━━ RECORDS SHOWN

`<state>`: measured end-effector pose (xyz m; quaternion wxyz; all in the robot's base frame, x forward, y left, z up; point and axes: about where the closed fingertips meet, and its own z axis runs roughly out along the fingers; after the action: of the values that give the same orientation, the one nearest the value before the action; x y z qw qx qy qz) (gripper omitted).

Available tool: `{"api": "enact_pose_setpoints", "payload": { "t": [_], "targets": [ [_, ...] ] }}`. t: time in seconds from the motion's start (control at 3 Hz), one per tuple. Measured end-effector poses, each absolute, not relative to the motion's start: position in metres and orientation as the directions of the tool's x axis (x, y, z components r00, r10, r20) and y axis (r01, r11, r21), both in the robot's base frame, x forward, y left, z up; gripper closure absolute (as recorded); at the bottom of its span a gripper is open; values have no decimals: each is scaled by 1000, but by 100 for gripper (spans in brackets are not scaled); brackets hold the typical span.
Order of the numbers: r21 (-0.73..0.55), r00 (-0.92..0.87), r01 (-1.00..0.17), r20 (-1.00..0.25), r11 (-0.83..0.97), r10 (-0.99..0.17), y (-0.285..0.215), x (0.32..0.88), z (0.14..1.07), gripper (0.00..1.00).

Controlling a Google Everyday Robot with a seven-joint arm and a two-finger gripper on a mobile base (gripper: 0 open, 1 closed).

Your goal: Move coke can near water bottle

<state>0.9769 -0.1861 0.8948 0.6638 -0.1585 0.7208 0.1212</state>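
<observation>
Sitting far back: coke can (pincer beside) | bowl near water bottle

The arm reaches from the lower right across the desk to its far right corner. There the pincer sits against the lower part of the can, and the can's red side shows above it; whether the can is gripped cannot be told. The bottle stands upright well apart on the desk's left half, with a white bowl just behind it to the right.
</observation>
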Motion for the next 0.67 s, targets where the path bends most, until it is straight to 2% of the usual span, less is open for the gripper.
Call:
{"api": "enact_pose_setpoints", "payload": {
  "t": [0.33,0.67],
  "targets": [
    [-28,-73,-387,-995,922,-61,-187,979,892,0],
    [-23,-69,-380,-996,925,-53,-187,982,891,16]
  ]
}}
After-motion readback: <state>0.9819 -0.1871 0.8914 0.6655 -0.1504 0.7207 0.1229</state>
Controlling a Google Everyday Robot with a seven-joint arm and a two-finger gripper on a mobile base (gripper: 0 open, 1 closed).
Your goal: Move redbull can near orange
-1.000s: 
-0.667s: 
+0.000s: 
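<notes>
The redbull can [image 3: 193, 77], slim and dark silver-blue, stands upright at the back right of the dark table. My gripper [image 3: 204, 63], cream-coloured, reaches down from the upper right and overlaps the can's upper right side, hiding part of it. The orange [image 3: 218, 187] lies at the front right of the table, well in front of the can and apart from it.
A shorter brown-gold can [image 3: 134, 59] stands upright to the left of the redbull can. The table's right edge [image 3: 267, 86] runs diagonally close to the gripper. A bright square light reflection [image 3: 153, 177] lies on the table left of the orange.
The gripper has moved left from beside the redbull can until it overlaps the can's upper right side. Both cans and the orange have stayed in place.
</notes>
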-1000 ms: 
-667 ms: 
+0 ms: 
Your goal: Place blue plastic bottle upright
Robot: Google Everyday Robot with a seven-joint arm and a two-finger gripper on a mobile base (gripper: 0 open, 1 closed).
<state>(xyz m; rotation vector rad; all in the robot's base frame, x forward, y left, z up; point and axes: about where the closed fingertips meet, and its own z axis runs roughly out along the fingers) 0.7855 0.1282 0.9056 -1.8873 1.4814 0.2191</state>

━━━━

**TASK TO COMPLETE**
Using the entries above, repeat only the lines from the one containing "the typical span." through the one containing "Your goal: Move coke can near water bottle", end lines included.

**THE COMPLETED TASK**
Available tool: `{"api": "enact_pose_setpoints", "payload": { "t": [_], "targets": [ [_, ...] ] }}`. t: time in seconds from the motion's start (control at 3 Hz), one per tuple. Measured end-effector poses, each absolute, not relative to the motion's start: position in metres and orientation as the directions of the tool's x axis (x, y, z components r00, r10, r20) and y axis (r01, r11, r21), both in the robot's base frame, x forward, y left, z up; gripper closure absolute (as recorded); at the bottom of its span a gripper is open; values have no decimals: each is scaled by 1000, but by 100 for gripper (spans in brackets are not scaled); brackets hold the typical span.
Order of the numbers: r21 (-0.73..0.55), r00 (-0.92..0.87), r01 (-1.00..0.17), r20 (-1.00..0.25), r11 (-0.83..0.97), r10 (-0.99..0.17), y (-0.285..0.215), x (0.32..0.88), z (0.14..1.07), gripper (0.00..1.00).

Controlling a Google Everyday Robot with a seven-joint arm and a two-finger gripper on a mobile base (gripper: 0 open, 1 closed).

Your goal: Move coke can near water bottle

This exercise requires nothing further.